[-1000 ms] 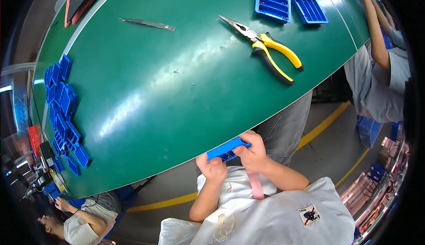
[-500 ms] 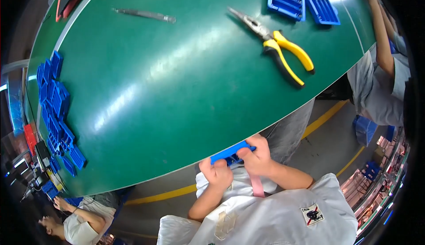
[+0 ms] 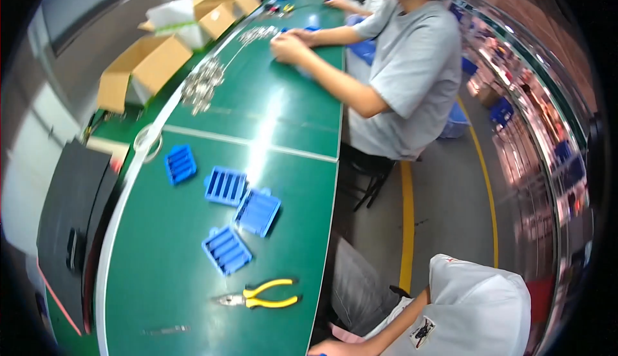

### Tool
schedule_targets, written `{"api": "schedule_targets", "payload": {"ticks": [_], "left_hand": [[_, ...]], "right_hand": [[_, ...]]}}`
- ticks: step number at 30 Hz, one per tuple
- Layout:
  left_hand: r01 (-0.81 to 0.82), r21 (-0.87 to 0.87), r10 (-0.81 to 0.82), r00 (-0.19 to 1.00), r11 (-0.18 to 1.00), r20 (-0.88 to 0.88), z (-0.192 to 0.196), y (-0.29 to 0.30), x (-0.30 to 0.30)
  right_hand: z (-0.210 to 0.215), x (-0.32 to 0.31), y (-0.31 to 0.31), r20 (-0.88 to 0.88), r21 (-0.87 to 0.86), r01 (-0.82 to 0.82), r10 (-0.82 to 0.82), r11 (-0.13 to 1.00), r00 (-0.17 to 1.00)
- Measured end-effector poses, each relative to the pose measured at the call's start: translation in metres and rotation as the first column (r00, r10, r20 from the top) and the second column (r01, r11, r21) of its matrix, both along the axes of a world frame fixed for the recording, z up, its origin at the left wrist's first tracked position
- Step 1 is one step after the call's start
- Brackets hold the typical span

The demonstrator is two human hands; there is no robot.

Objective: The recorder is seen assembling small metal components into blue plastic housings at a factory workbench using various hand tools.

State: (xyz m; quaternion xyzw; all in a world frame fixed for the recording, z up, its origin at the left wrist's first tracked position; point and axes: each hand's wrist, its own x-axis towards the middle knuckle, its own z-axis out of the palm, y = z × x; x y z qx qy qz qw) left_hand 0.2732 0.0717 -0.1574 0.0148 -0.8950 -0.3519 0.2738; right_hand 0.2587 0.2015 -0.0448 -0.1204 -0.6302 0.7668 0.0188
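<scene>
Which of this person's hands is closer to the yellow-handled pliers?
Right, as far as shows. The right hand sits at the bottom edge, just below and right of the pliers. The left hand is out of view.

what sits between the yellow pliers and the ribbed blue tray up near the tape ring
In the head view, three more blue trays lie between the yellow pliers and that tray.

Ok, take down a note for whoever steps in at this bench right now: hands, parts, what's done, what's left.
Right hand: barely in view at the bottom edge by the table, a sliver of blue at it; grip unclear.
Left hand: out of view.
Parts: four blue ribbed trays lie on the green table; yellow-handled pliers and a thin metal tool lie nearer, untouched.
Done or left: cannot tell from this view.
</scene>
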Motion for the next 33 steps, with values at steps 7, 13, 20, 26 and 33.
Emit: {"api": "schedule_targets", "payload": {"ticks": [7,13,20,26,33], "left_hand": [[-0.142,0.839,-0.443,0.796,0.526,0.412,-0.166,-0.127,-0.014],[0.253,0.879,-0.613,0.788,0.405,0.055,-0.174,-0.113,-0.049],[0.682,0.701,-0.744,0.575,0.207,-0.340,-0.165,-0.096,-0.081],[0.902,0.430,-0.806,0.275,0.028,-0.525,-0.144,-0.099,-0.087],[0.975,0.071,-0.797,-0.128,-0.210,-0.590,-0.112,-0.093,-0.087]], "right_hand": [[0.037,-0.011,0.001,0.295,-0.048,0.154,-0.134,0.987,0.946],[0.035,-0.013,-0.001,0.284,-0.097,0.177,-0.143,0.979,0.948],[0.037,-0.008,0.005,0.355,-0.094,0.076,-0.038,0.993,0.934],[0.024,-0.006,0.000,0.335,-0.072,0.119,-0.089,0.990,0.938],[0.027,-0.010,0.001,0.343,-0.036,0.137,-0.117,0.990,0.932]]}}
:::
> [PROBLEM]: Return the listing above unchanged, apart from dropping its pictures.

> [SOLUTION TO THE EXERCISE]:
[-1000 ms] 
[-500 ms] 
[+0 ms] 

### Tool
schedule_targets, written `{"api": "schedule_targets", "payload": {"ticks": [_], "left_hand": [[_, ...]], "right_hand": [[_, ...]]}}`
- ticks: step number at 30 Hz, one per tuple
- Layout:
  left_hand: r01 (-0.81 to 0.82), r21 (-0.87 to 0.87), r10 (-0.81 to 0.82), r00 (-0.19 to 1.00), r11 (-0.18 to 1.00), r20 (-0.88 to 0.88), z (-0.192 to 0.196), y (-0.29 to 0.30), x (-0.30 to 0.30)
  right_hand: z (-0.210 to 0.215), x (-0.32 to 0.31), y (-0.31 to 0.31), r20 (-0.88 to 0.88), r21 (-0.87 to 0.86), r01 (-0.82 to 0.82), r10 (-0.82 to 0.82), r11 (-0.13 to 1.00), r00 (-0.17 to 1.00)
- Measured end-effector poses, each relative to the pose measured at the call's start: translation in metres and rotation as the first column (r00, r10, r20 from the top) and the second column (r01, r11, r21) of its matrix, both along the axes of a world frame fixed for the recording, z up, its origin at the left wrist's first tracked position
- Step 1 is one step after the call's start
- Brackets hold the typical span

The demonstrator is two human hands; there is no robot.

Objective: The recorder is seen assembling small metal components into blue plastic housings at a factory workbench using various hand tools.

State: (xyz m; quaternion xyzw; all in a world frame fixed for the recording, z up, its origin at the left wrist's first tracked position; point and axes: each hand's wrist, its own x-axis towards the middle knuckle, its own z-axis out of the palm, y = z × x; x y z qx qy qz qw) left_hand 0.2732 0.0717 -0.1574 0.0148 -0.8950 -0.3519 0.2738; right_hand 0.2587 0.2015 -0.0448 -0.1204 -0.6302 0.7668 0.0188
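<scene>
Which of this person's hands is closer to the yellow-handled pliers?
Right, as far as shows. The right hand sits at the bottom edge, just below and right of the pliers. The left hand is out of view.

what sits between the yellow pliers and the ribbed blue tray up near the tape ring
In the head view, three more blue trays lie between the yellow pliers and that tray.

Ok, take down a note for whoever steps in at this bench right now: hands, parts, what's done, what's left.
Right hand: barely in view at the bottom edge by the table, a sliver of blue at it; grip unclear.
Left hand: out of view.
Parts: four blue ribbed trays lie on the green table; yellow-handled pliers and a thin metal tool lie nearer, untouched.
Done or left: cannot tell from this view.
</scene>
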Motion for the next 33 steps, with values at steps 7, 13, 20, 26 and 33.
Emit: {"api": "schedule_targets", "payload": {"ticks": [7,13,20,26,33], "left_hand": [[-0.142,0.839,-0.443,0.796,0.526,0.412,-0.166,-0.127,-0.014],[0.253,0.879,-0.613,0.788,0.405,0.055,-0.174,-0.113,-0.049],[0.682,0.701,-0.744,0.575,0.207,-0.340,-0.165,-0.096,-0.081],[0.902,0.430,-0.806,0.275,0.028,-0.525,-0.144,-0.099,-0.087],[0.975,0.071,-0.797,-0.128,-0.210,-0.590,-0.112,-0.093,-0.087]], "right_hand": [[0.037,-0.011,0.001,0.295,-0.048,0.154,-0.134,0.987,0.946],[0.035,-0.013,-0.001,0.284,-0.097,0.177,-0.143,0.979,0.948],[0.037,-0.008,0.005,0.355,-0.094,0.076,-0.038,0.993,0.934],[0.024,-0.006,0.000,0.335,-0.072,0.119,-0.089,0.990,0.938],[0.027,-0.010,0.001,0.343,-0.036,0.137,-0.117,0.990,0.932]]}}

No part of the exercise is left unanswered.